Use Software Environments to Ensure Replicability

Overview

The main advantages of using virtual software environments are:

Ensures replicability:
- Environment specifies versions for each program and package used
- Ensures that specified versions are the right ones (environment does not forget to update specified version if the version is updated in a project)
Easy set-up on a different machine or the cloud: run environment setup to install all required software/packages.
Keeps projects separate: adding or updating packages for one project does not affect others.

Here, we will explain how to use Conda to set up such virtual software environments. Conda is a package and environment manager and allows to install Python, R as well as additional software (e.g. pandoc) on Windows, Linux and MacOS.

Why is keeping track of software/package versions important?

If software or packages are updated, code that was written for one, may not work on the updated version. An obvious example here is the difference between Python versions 2.7.x and 3.x, where code written for one will not work on the other. For example, just try the basic print 'Hello World' on Python 2.7.x and 3.x.

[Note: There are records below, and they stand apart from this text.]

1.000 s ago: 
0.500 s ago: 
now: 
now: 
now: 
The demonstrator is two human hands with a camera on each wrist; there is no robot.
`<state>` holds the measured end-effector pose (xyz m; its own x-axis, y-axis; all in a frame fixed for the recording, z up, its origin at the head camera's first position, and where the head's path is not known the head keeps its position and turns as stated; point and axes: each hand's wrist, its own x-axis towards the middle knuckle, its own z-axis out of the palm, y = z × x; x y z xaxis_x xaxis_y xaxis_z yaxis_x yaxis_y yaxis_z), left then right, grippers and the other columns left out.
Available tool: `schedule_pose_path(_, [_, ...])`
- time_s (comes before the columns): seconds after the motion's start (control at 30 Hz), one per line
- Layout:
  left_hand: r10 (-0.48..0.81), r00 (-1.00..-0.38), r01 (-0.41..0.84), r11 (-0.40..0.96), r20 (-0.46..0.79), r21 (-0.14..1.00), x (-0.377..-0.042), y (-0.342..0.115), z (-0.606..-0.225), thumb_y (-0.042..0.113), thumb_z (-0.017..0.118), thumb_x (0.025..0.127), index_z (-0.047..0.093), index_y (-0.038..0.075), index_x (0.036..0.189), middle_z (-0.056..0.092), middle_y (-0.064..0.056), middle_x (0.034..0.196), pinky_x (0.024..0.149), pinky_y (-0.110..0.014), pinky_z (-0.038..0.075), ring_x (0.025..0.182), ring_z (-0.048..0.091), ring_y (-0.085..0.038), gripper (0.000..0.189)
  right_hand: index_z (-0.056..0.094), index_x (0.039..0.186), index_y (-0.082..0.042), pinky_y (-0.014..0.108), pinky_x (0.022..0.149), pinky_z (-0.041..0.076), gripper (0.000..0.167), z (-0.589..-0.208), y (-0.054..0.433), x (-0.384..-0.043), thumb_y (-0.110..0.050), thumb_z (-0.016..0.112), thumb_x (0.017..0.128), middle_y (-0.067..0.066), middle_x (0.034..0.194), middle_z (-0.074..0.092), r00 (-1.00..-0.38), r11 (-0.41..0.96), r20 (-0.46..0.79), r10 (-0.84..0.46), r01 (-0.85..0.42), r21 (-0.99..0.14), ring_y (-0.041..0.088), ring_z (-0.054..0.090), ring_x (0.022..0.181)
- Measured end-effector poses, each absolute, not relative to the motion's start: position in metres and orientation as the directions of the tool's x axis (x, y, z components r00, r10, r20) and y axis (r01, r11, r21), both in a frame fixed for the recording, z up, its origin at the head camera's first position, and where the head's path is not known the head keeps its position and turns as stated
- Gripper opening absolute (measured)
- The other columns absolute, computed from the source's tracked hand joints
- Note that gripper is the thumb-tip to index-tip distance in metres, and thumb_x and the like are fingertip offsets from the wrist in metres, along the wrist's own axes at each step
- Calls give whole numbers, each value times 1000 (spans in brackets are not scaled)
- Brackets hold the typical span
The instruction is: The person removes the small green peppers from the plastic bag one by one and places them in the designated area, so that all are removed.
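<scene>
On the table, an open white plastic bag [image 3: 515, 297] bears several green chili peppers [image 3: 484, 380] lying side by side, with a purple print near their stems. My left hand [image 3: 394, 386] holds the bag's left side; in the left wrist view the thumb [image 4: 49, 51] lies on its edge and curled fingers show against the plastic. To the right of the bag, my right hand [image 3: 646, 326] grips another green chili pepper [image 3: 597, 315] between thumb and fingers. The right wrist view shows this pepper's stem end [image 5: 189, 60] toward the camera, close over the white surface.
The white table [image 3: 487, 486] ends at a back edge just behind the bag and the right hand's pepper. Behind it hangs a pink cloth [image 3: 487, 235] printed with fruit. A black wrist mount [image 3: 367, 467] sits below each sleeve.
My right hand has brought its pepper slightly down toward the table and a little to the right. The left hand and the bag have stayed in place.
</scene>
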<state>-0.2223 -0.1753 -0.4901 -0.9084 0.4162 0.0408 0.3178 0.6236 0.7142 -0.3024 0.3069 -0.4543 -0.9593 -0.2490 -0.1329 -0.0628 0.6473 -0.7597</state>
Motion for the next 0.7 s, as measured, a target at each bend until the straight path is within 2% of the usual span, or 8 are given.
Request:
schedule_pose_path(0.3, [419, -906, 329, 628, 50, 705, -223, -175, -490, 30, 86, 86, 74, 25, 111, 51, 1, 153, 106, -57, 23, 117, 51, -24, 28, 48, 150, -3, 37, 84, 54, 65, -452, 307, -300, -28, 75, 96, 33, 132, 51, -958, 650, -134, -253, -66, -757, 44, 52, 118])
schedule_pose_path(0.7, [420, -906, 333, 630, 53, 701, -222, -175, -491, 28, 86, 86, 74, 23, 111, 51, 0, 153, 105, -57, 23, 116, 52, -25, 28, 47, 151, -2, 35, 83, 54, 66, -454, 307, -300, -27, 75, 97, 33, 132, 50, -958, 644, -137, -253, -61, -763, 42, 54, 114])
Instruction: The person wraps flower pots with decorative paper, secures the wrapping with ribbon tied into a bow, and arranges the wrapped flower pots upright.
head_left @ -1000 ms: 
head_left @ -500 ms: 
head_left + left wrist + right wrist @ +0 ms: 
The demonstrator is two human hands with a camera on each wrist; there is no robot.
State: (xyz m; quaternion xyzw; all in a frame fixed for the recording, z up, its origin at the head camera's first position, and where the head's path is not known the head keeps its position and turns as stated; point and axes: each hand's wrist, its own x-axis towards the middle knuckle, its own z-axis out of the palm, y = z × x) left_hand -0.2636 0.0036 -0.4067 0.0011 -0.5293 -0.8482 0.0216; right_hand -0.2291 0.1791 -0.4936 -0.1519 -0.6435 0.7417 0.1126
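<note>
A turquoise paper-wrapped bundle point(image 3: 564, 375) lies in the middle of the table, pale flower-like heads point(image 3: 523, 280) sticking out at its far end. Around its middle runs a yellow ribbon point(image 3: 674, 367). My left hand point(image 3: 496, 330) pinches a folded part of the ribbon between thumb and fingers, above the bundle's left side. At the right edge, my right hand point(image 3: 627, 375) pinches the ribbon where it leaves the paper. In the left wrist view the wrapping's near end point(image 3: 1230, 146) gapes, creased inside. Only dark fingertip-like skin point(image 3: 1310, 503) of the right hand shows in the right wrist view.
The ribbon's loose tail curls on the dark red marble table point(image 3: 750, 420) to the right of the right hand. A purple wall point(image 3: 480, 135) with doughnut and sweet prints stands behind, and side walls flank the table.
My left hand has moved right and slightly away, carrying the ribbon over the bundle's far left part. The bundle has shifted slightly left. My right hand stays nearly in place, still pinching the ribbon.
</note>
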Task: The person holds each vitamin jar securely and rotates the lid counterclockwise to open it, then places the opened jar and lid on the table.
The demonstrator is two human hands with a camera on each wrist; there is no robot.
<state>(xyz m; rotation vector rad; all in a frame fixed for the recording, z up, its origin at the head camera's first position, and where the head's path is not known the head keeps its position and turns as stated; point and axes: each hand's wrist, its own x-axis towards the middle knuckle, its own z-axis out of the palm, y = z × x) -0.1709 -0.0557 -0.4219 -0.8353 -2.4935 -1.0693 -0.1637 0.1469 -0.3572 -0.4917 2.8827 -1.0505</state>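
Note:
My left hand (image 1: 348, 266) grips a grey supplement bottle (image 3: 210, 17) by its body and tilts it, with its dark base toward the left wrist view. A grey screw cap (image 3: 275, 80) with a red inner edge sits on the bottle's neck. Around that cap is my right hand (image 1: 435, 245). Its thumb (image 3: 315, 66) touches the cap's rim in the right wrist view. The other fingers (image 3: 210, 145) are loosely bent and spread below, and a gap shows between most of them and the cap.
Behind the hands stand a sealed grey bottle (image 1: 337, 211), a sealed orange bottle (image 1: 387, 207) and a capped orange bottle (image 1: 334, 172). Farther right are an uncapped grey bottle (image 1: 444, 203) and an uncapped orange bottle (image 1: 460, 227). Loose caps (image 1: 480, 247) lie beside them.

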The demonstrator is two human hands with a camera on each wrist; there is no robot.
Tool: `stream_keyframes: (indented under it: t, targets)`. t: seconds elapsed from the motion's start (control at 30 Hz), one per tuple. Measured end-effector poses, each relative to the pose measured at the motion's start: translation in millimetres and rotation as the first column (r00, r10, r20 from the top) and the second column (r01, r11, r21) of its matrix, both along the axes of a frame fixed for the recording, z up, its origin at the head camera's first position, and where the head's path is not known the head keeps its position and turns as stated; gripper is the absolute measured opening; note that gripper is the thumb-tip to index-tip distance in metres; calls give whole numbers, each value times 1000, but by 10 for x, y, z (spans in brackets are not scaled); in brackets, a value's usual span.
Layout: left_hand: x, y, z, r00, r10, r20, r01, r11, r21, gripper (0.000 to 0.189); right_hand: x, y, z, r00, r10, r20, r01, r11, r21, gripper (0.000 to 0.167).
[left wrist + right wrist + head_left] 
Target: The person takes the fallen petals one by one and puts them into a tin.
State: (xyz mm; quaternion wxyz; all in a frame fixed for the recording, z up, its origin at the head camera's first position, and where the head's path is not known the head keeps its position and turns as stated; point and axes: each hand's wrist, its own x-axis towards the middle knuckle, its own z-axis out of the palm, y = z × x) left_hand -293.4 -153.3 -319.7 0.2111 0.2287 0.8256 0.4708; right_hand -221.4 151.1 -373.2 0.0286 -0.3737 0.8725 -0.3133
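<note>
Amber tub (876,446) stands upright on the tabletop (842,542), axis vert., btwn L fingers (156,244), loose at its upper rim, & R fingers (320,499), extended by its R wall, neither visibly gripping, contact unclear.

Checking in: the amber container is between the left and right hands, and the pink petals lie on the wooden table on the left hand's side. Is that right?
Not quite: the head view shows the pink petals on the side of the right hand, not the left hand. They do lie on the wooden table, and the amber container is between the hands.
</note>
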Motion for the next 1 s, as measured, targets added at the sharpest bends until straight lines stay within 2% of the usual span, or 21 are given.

In such cases an error occurs and it will be obvious that a different software version needs to be used. However, changes across versions can also be more subtle and harder to detect. If the syntax does not change, but the underlying functions do, then code will still run through but may produce different results.

Example

One example of a subtle change is the update of R from version 3.5.1 to 3.6.0. In this update, the way random numbers are produced by the sample() function was changed. This means that if the sample() function is used in a code, then running the same code on R 3.5.1 and 3.6.0 (or newer) will produce different results even if the seed is fixed. You can verify this easily by running this code in both R versions:

  # Fix seed
  set.seed(1)
  # Draw a random number from 1,2,...10
  r = sample(1:10,1)
  # = 9 on 3.6.3
  # = 3 on 3.5.1

Given that such changes are bound to occur over time, it is important to keep track of which versions (of all packages!) are used for a project if it should still work and produce the same results in the future.

Virtual environments

This is where virtual software environments come in. The environment basically is just a list specifying the full version specifications of all software and packages used. Of course, such an environment could just be a list typed by hand. But as projects develop over time with different packages being added and updated, the list would have to be kept up to date by hand, which is prone to errors and can be quite the effort.

Fortunately, there are software solutions that specify and keep track of software environments. The one we're using here is Conda, which is part of Anaconda which you will have already installed if you installed Python following the instructions here. Of course, other solutions exist (e.g. in Python itself) to set up such environments. These are linked below.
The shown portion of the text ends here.